#### Exercise description:
Find the lines holding the string "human" in the data, then copy all of them.

[Source data Boundary: Start]

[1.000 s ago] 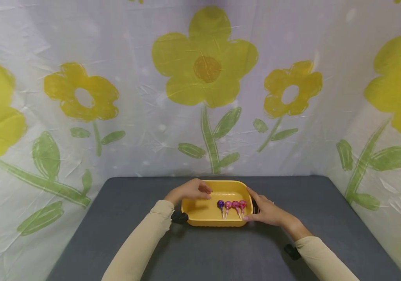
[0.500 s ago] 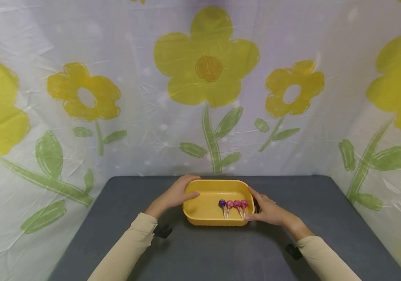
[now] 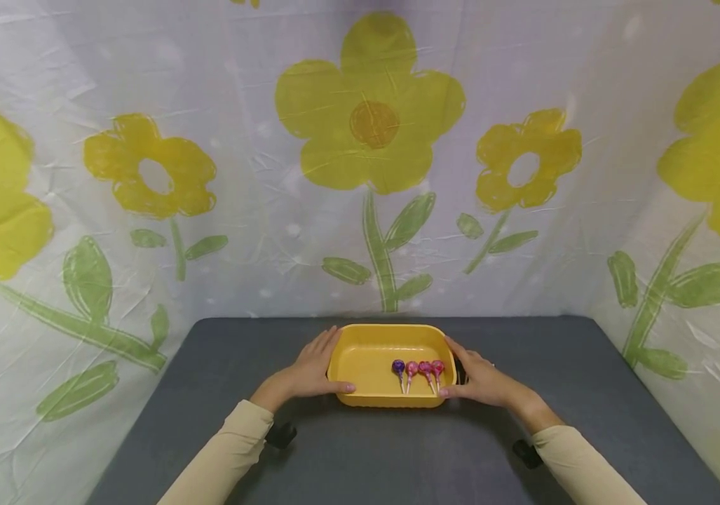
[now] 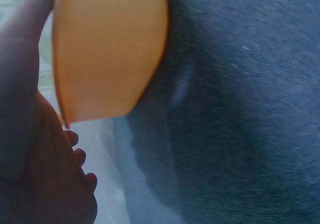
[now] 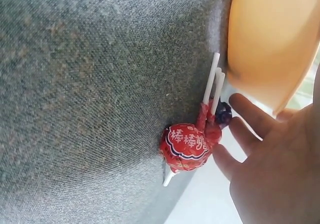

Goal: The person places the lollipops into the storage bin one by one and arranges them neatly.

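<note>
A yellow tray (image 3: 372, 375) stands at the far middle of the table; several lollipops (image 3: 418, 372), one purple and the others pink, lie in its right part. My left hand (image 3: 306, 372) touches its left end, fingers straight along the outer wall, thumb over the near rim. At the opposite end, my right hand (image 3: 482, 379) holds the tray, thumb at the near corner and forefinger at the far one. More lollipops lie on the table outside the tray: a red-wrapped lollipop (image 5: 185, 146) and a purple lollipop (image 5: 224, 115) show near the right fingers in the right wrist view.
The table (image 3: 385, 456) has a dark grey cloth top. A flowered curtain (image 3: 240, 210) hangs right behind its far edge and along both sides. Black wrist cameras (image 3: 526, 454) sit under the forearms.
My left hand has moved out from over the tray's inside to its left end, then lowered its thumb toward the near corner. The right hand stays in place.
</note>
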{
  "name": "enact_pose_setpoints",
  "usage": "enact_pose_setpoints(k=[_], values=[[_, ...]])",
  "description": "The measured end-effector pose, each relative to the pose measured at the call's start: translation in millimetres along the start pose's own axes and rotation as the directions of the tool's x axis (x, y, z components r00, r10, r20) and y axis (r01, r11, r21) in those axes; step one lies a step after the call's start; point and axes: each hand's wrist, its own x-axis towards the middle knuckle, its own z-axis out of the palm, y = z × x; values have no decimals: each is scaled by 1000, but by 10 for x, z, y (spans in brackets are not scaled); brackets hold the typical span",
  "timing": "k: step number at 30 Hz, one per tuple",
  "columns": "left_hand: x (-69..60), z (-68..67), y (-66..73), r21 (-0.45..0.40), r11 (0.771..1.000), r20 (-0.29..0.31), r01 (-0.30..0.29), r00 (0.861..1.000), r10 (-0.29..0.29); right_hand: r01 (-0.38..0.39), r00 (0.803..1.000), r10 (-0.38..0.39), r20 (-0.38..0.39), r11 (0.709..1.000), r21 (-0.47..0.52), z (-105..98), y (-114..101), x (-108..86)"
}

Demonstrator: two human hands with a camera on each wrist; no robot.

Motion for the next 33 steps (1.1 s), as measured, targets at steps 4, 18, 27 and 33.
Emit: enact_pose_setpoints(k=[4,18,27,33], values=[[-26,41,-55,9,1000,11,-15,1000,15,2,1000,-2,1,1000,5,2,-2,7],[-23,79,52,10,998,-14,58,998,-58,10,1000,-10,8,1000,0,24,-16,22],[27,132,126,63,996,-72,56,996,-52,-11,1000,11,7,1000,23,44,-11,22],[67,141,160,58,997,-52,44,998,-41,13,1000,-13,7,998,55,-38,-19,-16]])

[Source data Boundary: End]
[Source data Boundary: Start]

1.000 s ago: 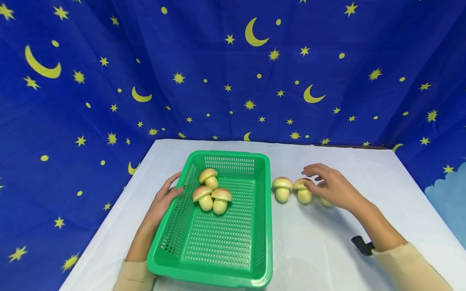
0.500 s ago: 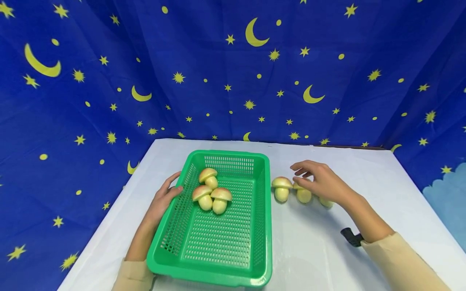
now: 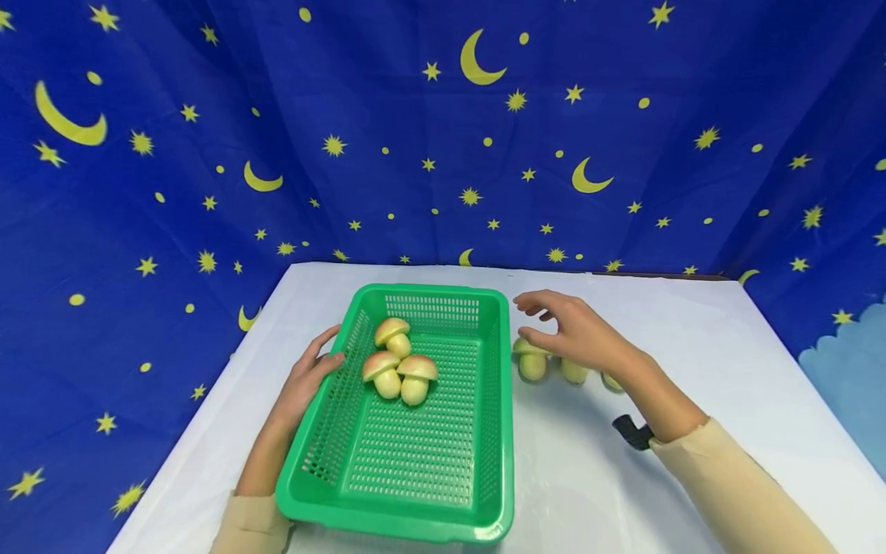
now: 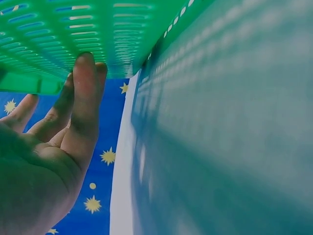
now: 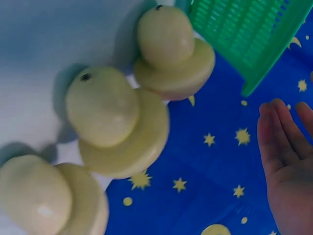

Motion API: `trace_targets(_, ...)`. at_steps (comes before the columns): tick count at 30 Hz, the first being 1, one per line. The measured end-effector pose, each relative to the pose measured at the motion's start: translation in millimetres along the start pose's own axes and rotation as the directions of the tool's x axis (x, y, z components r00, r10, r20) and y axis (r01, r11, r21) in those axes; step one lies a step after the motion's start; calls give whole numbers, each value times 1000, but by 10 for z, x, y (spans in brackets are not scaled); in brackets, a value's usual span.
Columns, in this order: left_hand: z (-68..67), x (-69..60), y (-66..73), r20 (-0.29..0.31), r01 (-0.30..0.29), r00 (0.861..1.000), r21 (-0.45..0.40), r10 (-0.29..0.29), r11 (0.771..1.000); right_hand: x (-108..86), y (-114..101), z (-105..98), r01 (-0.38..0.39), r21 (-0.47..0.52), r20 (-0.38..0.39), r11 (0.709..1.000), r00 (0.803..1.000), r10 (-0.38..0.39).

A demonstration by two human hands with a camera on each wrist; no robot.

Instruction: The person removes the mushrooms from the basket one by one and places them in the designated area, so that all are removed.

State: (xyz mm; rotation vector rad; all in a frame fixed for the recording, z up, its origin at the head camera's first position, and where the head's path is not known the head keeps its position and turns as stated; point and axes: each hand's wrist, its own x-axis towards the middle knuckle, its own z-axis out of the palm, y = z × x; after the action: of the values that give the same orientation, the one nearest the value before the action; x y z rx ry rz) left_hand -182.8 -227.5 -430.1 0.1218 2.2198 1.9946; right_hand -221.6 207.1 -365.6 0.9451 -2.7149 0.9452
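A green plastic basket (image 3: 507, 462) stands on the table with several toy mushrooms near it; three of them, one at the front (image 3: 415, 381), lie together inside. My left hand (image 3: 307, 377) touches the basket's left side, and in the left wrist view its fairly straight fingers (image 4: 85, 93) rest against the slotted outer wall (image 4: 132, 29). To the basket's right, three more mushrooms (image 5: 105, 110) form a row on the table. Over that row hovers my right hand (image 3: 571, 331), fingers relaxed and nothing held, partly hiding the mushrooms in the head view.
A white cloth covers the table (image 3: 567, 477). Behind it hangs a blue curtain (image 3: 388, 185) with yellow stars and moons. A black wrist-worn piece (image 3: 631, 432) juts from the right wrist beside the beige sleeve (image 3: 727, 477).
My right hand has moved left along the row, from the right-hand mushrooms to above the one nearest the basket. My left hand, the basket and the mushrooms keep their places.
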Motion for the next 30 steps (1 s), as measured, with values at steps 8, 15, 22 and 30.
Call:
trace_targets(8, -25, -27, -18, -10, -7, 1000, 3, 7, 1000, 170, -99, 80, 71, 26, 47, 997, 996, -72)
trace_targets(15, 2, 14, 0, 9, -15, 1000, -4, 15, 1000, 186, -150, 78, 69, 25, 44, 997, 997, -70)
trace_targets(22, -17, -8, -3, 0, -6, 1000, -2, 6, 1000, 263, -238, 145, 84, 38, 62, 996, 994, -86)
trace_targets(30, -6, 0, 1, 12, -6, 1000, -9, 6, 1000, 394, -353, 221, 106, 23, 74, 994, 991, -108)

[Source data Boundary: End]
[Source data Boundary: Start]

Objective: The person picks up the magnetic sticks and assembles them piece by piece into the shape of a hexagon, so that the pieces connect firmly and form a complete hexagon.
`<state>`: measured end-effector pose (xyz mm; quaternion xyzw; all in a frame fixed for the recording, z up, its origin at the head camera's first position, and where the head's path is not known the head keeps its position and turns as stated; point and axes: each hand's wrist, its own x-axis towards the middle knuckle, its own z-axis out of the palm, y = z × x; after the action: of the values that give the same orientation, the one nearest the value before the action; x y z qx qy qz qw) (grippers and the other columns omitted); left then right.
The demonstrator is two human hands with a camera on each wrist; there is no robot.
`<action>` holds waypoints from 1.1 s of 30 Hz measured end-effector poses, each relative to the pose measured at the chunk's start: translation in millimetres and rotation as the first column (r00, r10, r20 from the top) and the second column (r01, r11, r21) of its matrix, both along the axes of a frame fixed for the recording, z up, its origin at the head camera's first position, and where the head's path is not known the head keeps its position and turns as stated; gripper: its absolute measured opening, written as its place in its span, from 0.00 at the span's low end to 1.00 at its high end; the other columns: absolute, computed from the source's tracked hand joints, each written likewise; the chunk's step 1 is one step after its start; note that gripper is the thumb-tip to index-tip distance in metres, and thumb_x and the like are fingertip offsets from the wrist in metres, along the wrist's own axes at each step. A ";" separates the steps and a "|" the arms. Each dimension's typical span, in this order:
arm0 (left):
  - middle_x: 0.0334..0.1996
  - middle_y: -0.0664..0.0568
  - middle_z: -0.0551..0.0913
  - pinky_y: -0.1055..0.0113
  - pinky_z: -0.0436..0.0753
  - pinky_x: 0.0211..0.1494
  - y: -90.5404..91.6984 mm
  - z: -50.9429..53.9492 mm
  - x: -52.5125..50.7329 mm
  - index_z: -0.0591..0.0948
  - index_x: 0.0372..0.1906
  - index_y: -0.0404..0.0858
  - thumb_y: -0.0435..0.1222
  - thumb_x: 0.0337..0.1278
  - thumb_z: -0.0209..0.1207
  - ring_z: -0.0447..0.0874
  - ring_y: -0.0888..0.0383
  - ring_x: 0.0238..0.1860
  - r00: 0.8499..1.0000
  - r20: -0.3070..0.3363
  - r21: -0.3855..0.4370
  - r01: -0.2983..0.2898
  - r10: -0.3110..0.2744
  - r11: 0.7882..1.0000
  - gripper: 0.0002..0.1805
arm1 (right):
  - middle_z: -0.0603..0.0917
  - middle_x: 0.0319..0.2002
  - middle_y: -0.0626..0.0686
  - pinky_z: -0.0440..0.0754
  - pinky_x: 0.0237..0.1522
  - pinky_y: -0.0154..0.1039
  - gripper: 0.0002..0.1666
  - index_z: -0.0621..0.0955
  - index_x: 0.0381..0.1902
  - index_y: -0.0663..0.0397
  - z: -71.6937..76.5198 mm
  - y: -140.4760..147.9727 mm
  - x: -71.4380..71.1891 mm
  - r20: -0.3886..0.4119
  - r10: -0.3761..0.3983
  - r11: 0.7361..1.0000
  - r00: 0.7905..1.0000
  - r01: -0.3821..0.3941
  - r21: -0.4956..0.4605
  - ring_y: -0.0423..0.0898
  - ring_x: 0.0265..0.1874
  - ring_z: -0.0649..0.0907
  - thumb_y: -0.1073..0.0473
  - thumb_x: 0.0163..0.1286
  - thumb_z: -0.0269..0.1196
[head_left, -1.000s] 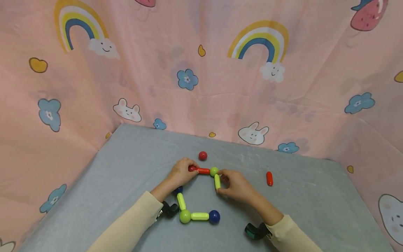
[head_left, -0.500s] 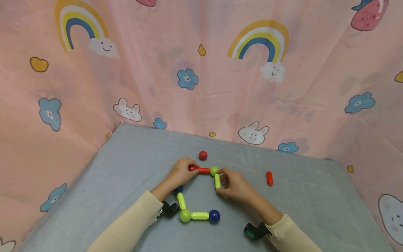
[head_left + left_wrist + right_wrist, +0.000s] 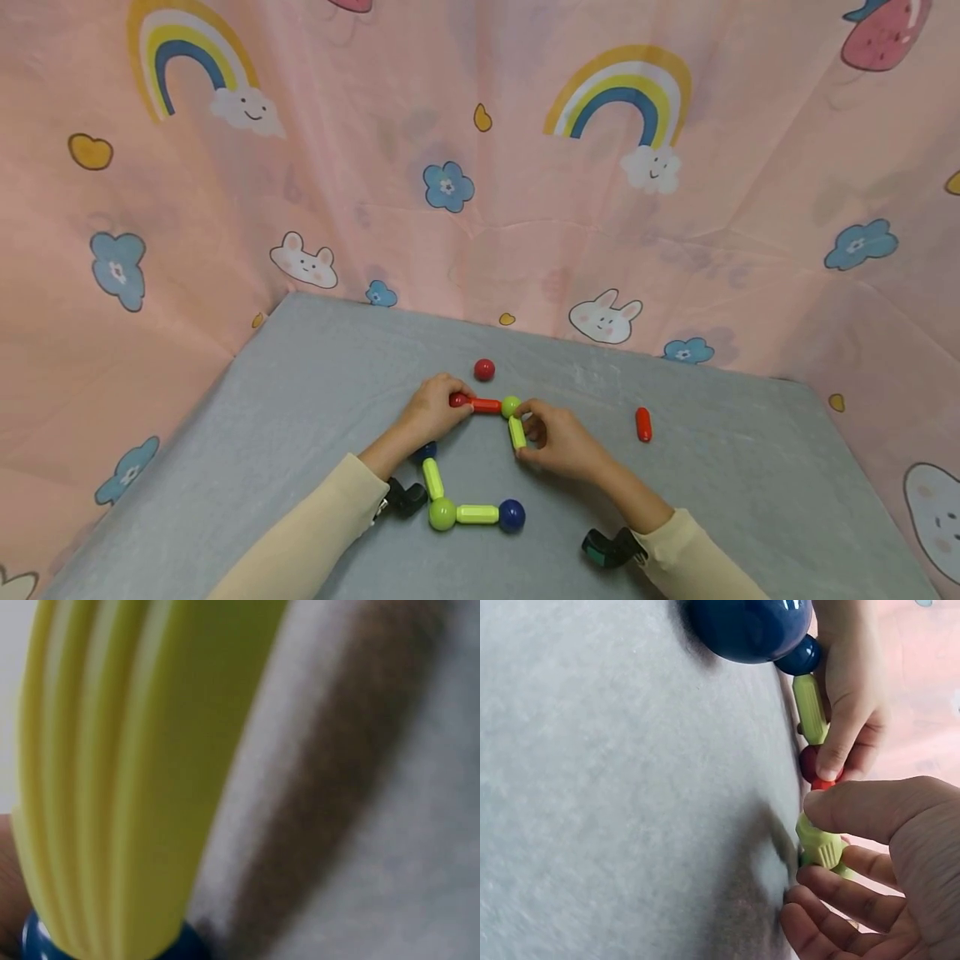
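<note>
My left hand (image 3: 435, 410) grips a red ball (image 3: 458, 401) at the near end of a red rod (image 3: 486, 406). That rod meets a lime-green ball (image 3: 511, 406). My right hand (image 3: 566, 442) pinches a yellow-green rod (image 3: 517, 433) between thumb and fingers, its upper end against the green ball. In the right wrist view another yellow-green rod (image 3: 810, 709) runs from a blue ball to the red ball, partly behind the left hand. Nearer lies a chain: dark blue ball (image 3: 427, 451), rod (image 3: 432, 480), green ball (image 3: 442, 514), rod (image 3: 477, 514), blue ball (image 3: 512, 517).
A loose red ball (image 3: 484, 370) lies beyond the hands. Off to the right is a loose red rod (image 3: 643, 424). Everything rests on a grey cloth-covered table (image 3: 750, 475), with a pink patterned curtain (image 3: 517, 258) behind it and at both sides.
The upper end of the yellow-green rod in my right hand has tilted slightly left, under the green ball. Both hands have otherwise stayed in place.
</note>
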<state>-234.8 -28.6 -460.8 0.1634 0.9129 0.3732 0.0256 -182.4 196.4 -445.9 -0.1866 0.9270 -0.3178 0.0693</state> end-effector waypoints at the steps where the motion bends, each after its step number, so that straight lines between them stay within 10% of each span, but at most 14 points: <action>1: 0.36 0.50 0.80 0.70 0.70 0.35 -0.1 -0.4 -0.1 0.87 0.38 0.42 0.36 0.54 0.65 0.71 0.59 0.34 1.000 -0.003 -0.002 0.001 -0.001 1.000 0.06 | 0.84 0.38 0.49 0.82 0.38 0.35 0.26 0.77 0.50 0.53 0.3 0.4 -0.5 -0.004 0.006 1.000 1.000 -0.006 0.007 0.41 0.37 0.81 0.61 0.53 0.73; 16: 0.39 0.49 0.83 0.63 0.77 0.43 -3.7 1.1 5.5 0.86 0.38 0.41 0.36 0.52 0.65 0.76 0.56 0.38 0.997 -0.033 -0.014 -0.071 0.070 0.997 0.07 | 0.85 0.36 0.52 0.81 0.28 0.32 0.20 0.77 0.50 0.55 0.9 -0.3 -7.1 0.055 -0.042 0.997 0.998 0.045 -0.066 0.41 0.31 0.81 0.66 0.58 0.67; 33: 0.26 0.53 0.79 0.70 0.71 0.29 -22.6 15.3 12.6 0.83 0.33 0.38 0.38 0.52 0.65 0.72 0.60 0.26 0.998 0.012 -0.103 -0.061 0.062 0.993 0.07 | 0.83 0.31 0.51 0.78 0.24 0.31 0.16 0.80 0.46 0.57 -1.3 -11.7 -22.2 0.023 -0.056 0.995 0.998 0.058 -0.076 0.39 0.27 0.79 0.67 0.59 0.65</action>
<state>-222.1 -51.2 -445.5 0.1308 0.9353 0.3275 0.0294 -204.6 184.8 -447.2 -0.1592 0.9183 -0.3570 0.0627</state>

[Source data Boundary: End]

#### Solved exercise:
Demonstrator: two human hands with a camera on each wrist; no robot.
A demonstration by two human hands with a camera on each wrist; no robot.
The demonstrator is two human hands with a camera on each wrist; there is no robot.

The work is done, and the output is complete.